Life and old age; a blessing?
H.P. Blavatsky, 'Forlorn Hopes', Collected Writings Volume XII, p. 390-392
To destroy old age may be truly glorious; yet we, Theosophists, at any rate many of us, would rather decline the offer. Eternal youth is an alluring, but dangerous gift. Youth is quite long enough as it is, to allow each mortal to spin a Karmic web vast enough to cover the span of several successive lives with a dark veil of sorrow. We agree with the Greek chorus in Oedipus at Colonus (1224), that the happiest fate for man is not to be born at all, while the second best is to die—no sooner he sees the light. Sophocles was a wise man in advising mankind to lament rather than rejoice over every new birth. He, whom the Gods love, dies young, Menander tells us. [Monosticha, No. 425.] At any rate, old age is less dangerous and more respectable in every country than youth, a defect of which, luckily, man is very soon cured. Progress toward old age is the first approach to the secure haven of life, for every one; and, as Brück has it, it is far from being an evil. The wave of every individual life, he says, rises out of the sea of Being to return to its parent source once more; and in exceptionally healthy people the vital functions become weakened gradually, and without being noticed. A happy old age carries us insensibly, as on a ship, away out of the current of life. We do not ourselves sense the motion, but feel as if the shores were moving and passing before us, until we reach unawares the Ocean of eternal sleep . . . .

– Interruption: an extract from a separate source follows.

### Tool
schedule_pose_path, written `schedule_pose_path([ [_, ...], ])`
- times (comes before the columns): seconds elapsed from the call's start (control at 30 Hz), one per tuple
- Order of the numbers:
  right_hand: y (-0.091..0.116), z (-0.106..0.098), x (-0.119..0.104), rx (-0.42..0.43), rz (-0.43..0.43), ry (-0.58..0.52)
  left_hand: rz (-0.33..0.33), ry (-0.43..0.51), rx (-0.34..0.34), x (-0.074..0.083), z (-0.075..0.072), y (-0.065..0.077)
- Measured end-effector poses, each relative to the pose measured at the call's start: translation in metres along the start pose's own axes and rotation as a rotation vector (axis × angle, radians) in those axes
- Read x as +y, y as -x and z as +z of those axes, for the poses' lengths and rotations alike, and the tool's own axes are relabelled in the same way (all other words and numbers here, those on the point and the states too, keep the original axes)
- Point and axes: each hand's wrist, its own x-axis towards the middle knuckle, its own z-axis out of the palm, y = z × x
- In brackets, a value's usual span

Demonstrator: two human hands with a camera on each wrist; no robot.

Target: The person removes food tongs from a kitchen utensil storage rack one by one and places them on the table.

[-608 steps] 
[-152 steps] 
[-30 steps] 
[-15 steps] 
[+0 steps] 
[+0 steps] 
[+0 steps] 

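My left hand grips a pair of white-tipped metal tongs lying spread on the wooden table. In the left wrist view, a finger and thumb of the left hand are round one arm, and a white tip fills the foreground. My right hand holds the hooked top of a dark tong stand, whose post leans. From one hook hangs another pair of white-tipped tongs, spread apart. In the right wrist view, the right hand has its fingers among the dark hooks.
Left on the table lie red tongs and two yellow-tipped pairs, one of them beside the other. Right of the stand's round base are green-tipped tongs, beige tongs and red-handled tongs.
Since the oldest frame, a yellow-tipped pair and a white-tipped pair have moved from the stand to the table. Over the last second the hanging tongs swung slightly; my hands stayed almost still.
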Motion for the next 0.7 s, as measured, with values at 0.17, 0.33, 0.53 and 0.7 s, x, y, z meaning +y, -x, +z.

Just so; and the “Ocean” is preferable to the “Sea of Being” or Life. Life is certainly, and at its best, “but a walking shadow”; and short as it may be, each mortal will find, one day, that he has lived too long. With most of us:
. . . . . . “it is a tale
Told by an idiot, full of sound and fury,
Signifying nothing . . . .” [Macbeth, Act V. Sc. 5, lines 26-28.]
With everyone, without exception, life is as full of pains and sorrows as a bramble bush of thorns. An undesirable thing, at best.
“But this is Buddhist pessimism!” we hear the reader say. Not at all. No more Buddhist than Christian; and quite as Biblical as Buddhist. For, see for yourself. Does not Jacob complain to Pharaoh of the sorrows of life, when asked his age? “ And Jacob said . . . The days of the years of my pilgrimage are an hundred and thirty years: few and evil have the days of the years of my life been, and have not attained unto the days of the years of the life of my fathers in the days of their pilgrimage ” [Gen. xlvii, 9]. And Joshua the son of Sirah describes life from the beginning to its end as one uninterrupted wave of sorrow! In his view, wherever we look we find but cares, fear, dangers, broken hopes and then—death. Do not the long-suffering Job, and the much-married King Solomon, depict life under the same colours? Life is a series of hard trials for the “Soul”; a new initiation of the Ego into a new mystery, every time IT incarnates. Believe me, reader; the luckiest ticket man can draw in thatnever ceasing, dark Lottery called human life, is an— empty ticket.